Seagulls greet our train. Even they sound English. I jump off the train and run ahead desperate for it all first – to steal the joy and make it my own. I flash my ticket at the barrier without stopping, like I travel all the time, and note the vaulted ceiling which contains more sky than there is in all of Scotland. Bursting through the entrance I actually jump and try to click my heels like they do in films. I want somebody to see me arrive but nobody looks twice. I almost run into a man talking casually into a
brick-like mobile phone like it’s something he does every day. He has to be at least thirty. He smiles at me and turns away without breaking his important-sounding sentence. I move closer and breathe in, deeply, desperately, trying to catch a whiff, convinced it will be Calvin Klein. All I smell is the sea.
‘We’re not in Kansas any more,’ I say without really knowing why and sigh dramatically as if I’d walked all the way here.
‘Thank God,’ says Heather, suddenly by my shoulder.
She smiles and hands me my bulging schoolbag then takes my hand and we walk ahead of the others to the taxi rank.

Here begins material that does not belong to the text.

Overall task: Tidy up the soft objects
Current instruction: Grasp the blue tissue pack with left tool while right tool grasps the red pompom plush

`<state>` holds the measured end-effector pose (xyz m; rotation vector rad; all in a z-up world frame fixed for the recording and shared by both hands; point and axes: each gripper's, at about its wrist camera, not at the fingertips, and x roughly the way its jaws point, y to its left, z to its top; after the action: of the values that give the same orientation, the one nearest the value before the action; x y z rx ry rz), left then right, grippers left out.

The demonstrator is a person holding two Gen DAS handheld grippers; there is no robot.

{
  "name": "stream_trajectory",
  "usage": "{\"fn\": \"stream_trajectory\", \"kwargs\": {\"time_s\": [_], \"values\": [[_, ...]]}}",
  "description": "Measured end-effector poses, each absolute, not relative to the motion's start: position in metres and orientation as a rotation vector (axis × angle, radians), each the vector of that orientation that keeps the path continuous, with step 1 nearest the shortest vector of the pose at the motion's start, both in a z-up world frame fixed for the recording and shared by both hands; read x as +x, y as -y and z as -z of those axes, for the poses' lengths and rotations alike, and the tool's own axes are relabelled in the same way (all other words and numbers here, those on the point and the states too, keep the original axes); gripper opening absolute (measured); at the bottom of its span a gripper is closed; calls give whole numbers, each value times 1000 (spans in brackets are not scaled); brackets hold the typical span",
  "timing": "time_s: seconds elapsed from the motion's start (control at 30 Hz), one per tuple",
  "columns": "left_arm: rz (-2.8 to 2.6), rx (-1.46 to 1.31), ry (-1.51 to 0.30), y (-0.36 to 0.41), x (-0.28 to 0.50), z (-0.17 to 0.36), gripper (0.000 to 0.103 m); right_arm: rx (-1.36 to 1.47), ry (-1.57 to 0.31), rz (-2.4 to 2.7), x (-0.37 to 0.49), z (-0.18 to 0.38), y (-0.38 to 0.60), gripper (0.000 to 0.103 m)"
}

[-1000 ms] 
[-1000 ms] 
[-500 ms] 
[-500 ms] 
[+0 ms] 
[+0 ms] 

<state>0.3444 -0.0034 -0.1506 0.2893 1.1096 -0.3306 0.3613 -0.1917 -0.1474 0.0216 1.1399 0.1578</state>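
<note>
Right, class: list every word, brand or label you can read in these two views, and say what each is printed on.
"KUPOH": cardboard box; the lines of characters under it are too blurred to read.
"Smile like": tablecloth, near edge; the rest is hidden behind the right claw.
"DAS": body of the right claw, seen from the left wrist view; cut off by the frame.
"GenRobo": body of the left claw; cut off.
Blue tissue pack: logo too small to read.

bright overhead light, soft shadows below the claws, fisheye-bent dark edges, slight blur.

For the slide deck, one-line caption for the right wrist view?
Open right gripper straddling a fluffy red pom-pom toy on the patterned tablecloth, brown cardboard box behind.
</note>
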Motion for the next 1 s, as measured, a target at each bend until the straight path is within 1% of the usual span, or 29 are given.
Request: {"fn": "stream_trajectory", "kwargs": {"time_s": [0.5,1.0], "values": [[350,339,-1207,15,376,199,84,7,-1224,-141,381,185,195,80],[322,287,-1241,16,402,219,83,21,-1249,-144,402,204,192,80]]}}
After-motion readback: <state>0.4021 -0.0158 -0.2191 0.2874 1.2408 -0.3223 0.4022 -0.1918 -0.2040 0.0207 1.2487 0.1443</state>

Any illusions of staying in a suite at the rebuilt Grand Hotel are banished when we head out of town to the Halls of Residence for Sussex University. This is my first visit to an actual uni. Me and my mum watched Brideshead together so I expect Sussex to look like Oxford. There are no spires, no pretty boys on bikes. This is more like Motherwell Civic Centre with its purpose-built concrete bunkers. The library, we’re told, looks like an open book from above. The seagulls must be well-read. We’ve got our own rooms and a shared scullery. I’m desperate to see Sebastian clutching Aloysius but there’s not even a Young Ones punk – they’ve all gone home for the Easter holidays with their washing.